Stored entries
"""

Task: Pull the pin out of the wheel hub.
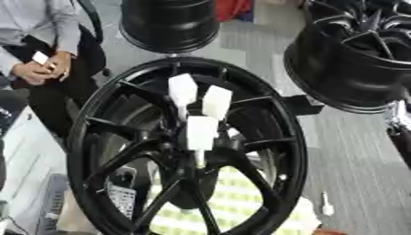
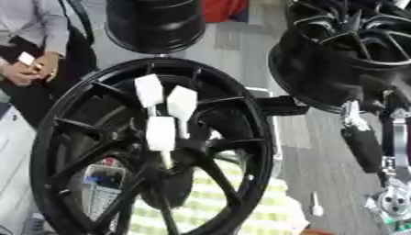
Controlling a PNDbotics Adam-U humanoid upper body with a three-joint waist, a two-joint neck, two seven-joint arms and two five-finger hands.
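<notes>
A big black wheel hub (image 1: 265, 119) stands on edge in the middle, its spokes meeting at a centre (image 1: 192, 160). Three white pins with flat white heads stick out of that centre: one upper left (image 1: 182, 90), one upper right (image 1: 217, 102) and one lower (image 1: 201, 133). No hand touches them. Black and silver parts of my right arm (image 2: 393, 183) show at the right edge, well away from the pins. I cannot make out whether the dark long part (image 2: 361, 147) is my right hand. My left hand shows in no view.
A second black rim (image 1: 345, 69) stands at the upper right and a third (image 1: 169, 25) at the back. A small white pin-like piece (image 1: 327, 205) lies on the grey floor at the lower right. A seated person (image 1: 40, 55) is at the far left.
</notes>
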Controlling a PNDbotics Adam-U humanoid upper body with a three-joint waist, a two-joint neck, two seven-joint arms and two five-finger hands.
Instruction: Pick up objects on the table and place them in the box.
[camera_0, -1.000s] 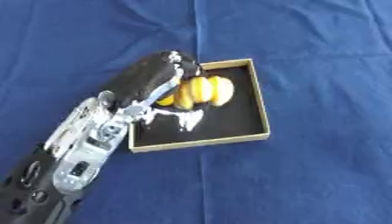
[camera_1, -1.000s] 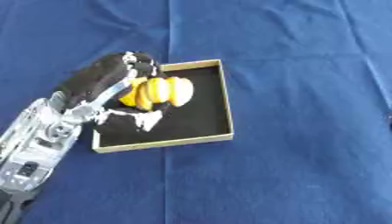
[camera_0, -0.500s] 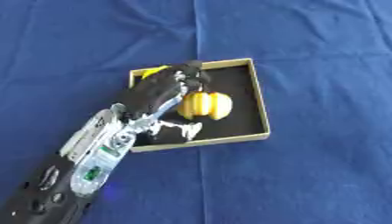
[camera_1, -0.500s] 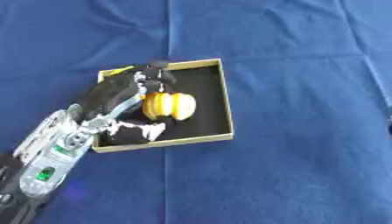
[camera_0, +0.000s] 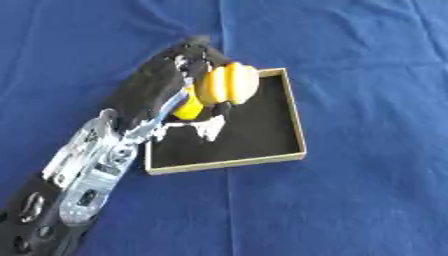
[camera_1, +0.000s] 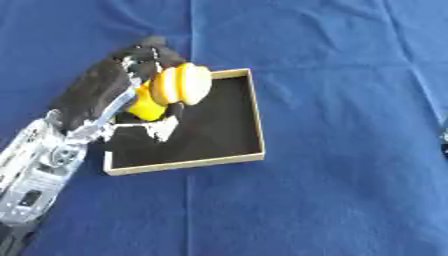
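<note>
— Left hand (camera_0: 162, 87) first: what is it doing?

— Its fingers are curled round a yellow burger-shaped object (camera_0: 227, 83), pale bun halves with a darker band between them. It is held at the far left corner of the box (camera_0: 296, 125), over the rim and the black floor; whether it touches the floor I cannot tell.

— Any writing on it, or on the box?

— None that I can read on either one.

— What else is in the box?

— A second, brighter yellow thing (camera_0: 185, 108) shows just under the hand, near the left wall. Its shape is mostly hidden by the fingers. A whitish patch (camera_0: 203, 128) lies on the black floor just beside it; I cannot make out what it is.

— And the box itself?

— Shallow, square, tan rim, black inside, lying askew on the blue cloth (camera_0: 367, 60). The right and near parts of its floor are bare.

— Room around it?

— Open blue cloth on the far, right and near sides. The silver and black forearm (camera_0: 79, 175) comes in from the lower left corner and crosses the box's left edge. A small dark shape (camera_1: 444, 136) sits at the right edge of the right eye view.
</note>
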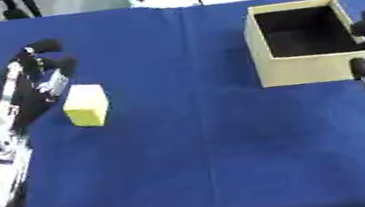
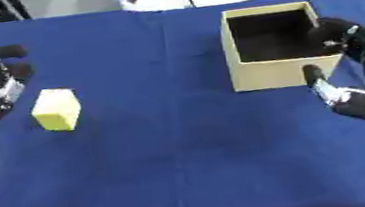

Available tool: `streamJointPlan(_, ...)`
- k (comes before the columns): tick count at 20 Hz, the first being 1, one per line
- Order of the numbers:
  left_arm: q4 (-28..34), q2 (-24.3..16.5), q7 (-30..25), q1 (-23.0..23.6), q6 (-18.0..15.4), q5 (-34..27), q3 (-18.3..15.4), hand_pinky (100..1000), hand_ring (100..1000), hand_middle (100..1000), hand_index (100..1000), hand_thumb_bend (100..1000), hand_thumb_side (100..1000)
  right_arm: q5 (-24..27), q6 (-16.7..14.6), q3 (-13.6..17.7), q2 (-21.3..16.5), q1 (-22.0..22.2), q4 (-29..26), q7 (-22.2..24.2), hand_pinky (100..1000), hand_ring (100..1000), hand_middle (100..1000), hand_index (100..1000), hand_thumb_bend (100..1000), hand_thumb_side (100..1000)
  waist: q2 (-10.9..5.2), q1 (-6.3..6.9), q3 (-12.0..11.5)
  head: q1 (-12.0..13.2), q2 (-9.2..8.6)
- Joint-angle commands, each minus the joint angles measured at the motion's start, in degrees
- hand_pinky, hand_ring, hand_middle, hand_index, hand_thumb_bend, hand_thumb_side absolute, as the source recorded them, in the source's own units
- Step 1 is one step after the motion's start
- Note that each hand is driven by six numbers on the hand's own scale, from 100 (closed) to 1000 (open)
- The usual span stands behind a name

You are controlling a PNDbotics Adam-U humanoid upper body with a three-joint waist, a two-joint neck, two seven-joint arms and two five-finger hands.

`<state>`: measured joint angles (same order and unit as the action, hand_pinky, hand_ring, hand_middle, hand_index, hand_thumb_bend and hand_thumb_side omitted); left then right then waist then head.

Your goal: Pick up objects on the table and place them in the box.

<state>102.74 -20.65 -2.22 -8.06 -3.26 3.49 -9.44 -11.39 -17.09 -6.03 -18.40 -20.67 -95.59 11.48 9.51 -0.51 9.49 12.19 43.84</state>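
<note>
Blue cloth is covering the table [image 1: 200, 138], smooth and soft-looking, with a faint fold line running down the middle. A yellow block [image 1: 87, 104] is sitting on the cloth toward the left. It has flat sides and square corners. The left hand [image 1: 38, 81] is lying just beside the block, black with silver parts. Its fingers [image 1: 44, 46] are spread out and a little bent, holding nothing. I cannot tell if they are touching the block. The box [image 2: 272, 74] is standing on the right, well apart from the block. It is tan like cardboard, open on top and dark inside. The right hand [image 2: 355, 77] is reaching round the box's right corner. Its fingers [image 2: 327, 31] are curling over the rim and its thumb is against the front wall.
</note>
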Motion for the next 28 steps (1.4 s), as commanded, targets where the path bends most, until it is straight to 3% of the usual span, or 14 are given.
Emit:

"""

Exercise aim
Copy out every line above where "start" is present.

Result below
- Joint-angle commands, each minus the joint angles measured at the motion's start, in degrees
- Step 1 is one step after the motion's start

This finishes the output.